> _The task_
Starting at the first line below, copy through to the last line exactly.

> _Data segment_

========

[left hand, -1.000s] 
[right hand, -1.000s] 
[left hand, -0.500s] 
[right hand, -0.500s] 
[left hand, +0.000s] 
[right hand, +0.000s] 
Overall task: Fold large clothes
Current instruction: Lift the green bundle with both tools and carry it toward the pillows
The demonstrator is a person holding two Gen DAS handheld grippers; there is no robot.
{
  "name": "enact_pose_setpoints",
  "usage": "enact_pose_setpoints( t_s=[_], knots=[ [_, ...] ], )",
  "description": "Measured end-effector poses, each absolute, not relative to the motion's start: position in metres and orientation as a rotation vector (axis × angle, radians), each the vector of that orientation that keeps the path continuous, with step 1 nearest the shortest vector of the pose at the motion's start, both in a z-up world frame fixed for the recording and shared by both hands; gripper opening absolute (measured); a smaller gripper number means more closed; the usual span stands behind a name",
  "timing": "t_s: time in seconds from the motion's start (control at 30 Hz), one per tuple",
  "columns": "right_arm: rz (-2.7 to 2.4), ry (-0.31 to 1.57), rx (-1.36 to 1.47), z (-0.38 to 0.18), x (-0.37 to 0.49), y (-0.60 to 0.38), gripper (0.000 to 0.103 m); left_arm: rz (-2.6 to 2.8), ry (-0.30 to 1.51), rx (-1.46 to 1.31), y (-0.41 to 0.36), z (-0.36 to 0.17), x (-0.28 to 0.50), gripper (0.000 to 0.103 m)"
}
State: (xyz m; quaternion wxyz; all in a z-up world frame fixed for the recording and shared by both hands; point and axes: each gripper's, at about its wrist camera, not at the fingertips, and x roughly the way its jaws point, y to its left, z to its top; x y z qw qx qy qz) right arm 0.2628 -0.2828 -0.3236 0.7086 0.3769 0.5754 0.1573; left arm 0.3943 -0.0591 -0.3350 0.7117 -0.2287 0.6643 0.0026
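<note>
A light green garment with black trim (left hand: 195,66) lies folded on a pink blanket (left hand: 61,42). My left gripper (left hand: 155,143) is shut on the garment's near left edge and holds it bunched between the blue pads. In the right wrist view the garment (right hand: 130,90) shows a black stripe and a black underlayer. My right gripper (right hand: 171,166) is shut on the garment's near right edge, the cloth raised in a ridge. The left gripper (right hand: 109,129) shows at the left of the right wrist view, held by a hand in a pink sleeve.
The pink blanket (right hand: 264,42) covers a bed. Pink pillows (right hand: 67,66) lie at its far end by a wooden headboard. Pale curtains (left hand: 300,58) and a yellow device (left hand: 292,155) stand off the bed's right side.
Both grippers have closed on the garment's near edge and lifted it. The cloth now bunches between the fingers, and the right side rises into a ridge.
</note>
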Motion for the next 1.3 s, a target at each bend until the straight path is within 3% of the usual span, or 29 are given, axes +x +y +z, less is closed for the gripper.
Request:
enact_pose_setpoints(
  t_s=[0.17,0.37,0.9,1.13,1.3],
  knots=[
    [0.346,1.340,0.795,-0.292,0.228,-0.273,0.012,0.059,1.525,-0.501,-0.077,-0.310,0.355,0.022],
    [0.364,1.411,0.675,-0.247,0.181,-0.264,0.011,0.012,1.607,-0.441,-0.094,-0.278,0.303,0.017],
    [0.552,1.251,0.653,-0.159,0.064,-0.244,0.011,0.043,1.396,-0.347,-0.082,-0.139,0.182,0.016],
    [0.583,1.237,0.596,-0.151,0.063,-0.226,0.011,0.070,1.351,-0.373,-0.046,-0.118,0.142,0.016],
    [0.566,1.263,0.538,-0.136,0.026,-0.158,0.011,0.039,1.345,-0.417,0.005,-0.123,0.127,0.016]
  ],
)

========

> _Answer to this exercise_
[left hand, -1.000s] 
[right hand, -1.000s] 
[left hand, -0.500s] 
[right hand, -0.500s] 
[left hand, +0.000s] 
[right hand, +0.000s] 
Overall task: Fold large clothes
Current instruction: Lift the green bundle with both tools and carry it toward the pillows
The demonstrator is a person holding two Gen DAS handheld grippers; there is no robot.
{
  "name": "enact_pose_setpoints",
  "usage": "enact_pose_setpoints( t_s=[_], knots=[ [_, ...] ], )",
  "description": "Measured end-effector poses, each absolute, not relative to the motion's start: position in metres and orientation as a rotation vector (axis × angle, radians), each the vector of that orientation that keeps the path continuous, with step 1 nearest the shortest vector of the pose at the motion's start, both in a z-up world frame fixed for the recording and shared by both hands; gripper opening absolute (measured); a smaller gripper number means more closed; the usual span stands behind a name",
  "timing": "t_s: time in seconds from the motion's start (control at 30 Hz), one per tuple",
  "columns": "right_arm: rz (-2.7 to 2.4), ry (-0.31 to 1.57), rx (-1.36 to 1.47), z (-0.38 to 0.18), x (-0.37 to 0.49), y (-0.60 to 0.38), gripper (0.000 to 0.103 m); left_arm: rz (-2.6 to 2.8), ry (-0.30 to 1.51), rx (-1.46 to 1.31), y (-0.41 to 0.36), z (-0.36 to 0.17), x (-0.28 to 0.50), gripper (0.000 to 0.103 m)"
}
State: (xyz m; quaternion wxyz; all in a z-up world frame fixed for the recording and shared by both hands; point and axes: each gripper's, at about its wrist camera, not at the fingertips, and x roughly the way its jaws point, y to its left, z to its top; x y z qw qx qy qz) right arm 0.2628 -0.2828 -0.3236 0.7086 0.3769 0.5754 0.1573; left arm 0.3943 -0.0591 -0.3350 0.7117 -0.2287 0.6643 0.0026
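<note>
A light green garment with black trim (left hand: 195,66) lies folded on a pink blanket (left hand: 61,42). My left gripper (left hand: 155,143) is shut on the garment's near left edge and holds it bunched between the blue pads. In the right wrist view the garment (right hand: 130,90) shows a black stripe and a black underlayer. My right gripper (right hand: 171,166) is shut on the garment's near right edge, the cloth raised in a ridge. The left gripper (right hand: 109,129) shows at the left of the right wrist view, held by a hand in a pink sleeve.
The pink blanket (right hand: 264,42) covers a bed. Pink pillows (right hand: 67,66) lie at its far end by a wooden headboard. Pale curtains (left hand: 300,58) and a yellow device (left hand: 292,155) stand off the bed's right side.
Both grippers have closed on the garment's near edge and lifted it. The cloth now bunches between the fingers, and the right side rises into a ridge.
</note>
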Motion for the next 1.3 s, a target at each bend until the straight path is within 3% of the usual span, or 29 are given, axes +x +y +z, less is closed for the gripper.
Request:
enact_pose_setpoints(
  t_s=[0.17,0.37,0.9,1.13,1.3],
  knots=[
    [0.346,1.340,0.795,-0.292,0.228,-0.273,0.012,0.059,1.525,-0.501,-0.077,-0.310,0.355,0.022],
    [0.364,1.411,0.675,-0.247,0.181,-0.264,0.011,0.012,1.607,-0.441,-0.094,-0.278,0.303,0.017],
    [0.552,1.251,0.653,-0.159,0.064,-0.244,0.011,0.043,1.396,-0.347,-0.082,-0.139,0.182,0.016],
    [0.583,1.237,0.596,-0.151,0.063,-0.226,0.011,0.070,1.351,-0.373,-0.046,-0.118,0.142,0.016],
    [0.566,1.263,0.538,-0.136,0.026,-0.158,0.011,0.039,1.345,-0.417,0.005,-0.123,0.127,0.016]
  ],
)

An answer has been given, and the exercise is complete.